Sunlight that reaches Earth is mostly deflected into outer space. Part of it, however, is absorbed by the atmosphere, leading to the “greenhouse effect” and an increase in global temperatures. Airborne substances known as greenhouse gases (GHG) are responsible for the trapping of heat near the Earth’s surface [1,2,3]. Although carbon dioxide (CO₂) accounts for the majority of global greenhouse gas emissions (about 73%), other greenhouse gases such as methane (CH₄), nitrous oxide (N₂O), and fluorinated gases also contribute significantly (19%, 5%, and 3%, respectively) [4]. Carbon dioxide is released into the atmosphere via the combustion of fossil fuels (coal, oil, and gas), solid waste, trees, and other organic matter, as well as by specific chemical processes (e.g., manufacturing industries) [5,6]. Global emissions of major GHG, such as carbon dioxide, methane, nitrous oxide, and others are increasing steadily [7]. As a result of human activity, GHG emissions are on the rise, leading to a major climatic catastrophe on Earth [8].
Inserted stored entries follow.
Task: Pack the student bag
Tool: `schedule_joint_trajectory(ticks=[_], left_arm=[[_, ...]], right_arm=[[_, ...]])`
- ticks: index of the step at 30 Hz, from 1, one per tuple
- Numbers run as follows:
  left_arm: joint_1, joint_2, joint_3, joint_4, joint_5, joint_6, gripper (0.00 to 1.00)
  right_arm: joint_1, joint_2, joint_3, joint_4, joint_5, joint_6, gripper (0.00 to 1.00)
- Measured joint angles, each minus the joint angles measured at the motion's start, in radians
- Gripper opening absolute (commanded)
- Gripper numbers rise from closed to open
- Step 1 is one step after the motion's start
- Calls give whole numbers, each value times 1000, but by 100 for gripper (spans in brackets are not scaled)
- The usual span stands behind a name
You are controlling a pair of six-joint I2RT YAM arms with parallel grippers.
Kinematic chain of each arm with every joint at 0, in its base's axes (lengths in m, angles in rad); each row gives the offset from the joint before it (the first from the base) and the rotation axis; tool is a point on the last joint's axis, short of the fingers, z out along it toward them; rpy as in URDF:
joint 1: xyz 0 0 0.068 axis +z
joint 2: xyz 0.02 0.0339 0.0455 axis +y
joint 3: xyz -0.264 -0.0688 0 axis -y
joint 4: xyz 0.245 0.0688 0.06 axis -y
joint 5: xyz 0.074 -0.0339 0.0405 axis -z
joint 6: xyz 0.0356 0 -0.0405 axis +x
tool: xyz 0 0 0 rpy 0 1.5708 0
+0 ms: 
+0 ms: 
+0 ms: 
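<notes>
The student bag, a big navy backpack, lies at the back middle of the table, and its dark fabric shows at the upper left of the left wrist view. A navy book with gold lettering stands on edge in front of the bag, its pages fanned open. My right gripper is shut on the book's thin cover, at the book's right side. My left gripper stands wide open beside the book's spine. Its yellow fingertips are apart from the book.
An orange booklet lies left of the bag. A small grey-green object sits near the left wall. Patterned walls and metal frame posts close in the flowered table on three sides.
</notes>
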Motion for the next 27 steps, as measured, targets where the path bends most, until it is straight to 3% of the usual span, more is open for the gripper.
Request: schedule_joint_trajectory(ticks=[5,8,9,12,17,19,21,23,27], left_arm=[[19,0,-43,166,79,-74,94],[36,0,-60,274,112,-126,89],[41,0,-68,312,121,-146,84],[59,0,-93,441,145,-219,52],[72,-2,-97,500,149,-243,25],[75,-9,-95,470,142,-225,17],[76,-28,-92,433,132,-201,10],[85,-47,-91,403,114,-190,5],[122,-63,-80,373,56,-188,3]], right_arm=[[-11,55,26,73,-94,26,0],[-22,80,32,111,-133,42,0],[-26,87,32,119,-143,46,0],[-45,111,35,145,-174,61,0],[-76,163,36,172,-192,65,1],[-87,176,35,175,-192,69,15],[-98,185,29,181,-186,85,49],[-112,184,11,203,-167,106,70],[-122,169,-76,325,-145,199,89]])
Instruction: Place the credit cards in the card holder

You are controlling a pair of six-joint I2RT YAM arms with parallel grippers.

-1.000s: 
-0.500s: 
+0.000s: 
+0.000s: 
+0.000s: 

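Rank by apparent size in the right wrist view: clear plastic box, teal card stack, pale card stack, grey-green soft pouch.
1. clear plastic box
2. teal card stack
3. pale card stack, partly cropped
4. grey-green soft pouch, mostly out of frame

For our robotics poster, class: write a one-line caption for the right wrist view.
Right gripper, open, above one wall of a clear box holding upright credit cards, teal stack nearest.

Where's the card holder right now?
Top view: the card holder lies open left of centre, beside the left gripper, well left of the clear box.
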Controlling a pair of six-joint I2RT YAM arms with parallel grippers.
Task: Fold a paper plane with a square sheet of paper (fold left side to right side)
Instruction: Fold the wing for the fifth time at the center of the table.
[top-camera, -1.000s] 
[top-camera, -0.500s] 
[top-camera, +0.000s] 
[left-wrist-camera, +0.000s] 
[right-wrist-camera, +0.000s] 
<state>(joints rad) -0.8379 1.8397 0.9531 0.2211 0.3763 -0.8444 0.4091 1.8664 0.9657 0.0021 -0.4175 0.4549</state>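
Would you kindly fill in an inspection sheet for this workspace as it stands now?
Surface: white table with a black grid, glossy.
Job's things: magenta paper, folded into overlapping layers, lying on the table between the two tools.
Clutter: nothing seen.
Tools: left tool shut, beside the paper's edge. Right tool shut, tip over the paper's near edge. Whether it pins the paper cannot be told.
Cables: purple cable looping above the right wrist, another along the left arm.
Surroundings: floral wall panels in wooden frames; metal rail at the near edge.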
Previous research has found that population, economic development, gross domestic product, electricity consumption, industrialization, soil disturbance and erosion, urbanization, and other factors influence GHG emissions [9,10,11]. Across Africa, Europe, Asia, North America, and the Middle East, per capita GDP was reported to be more responsible for an increase in CO₂ emissions than the overall population or energy intensity [12]. Rapid GDP growth and population growth have caused Middle Eastern countries to increase their energy consumption. A previous study on 58 countries revealed a positive correlation between GDP and CO₂ emissions [13]. Another study in G7 countries, however, disagreed regarding such a relationship [11]. As of 2014, the Middle East’s energy demand comprised 5% of the world’s energy demand, nearly quadrupling from 1970s levels [9]. As a result, residential energy demand rose from 4 percent of overall consumption in 1971 to 24 percent in 2010 [14]. In 2014, major GCC countries accounted for over 77% of the Middle East’s total energy consumption [9]. Emissions of greenhouse gases from the Arab world reached roughly 0.5 GtCO2eq in 2010, with 60% of that coming from Iran, Kuwait, Saudi Arabia, and the United Arab Emirates [9]. Additionally, the electricity production industry in these four nations accounts for roughly 76% of all CO₂ emissions. Mezghani and Haddad [15] discovered that GDP levels had a positive effect on electricity use and CO₂ emissions. Al Khathlan et al. [16] reported a positive relationship between per capita income and emissions. However, they also reported that switching the economy to gas from oil would decrease GHG emissions.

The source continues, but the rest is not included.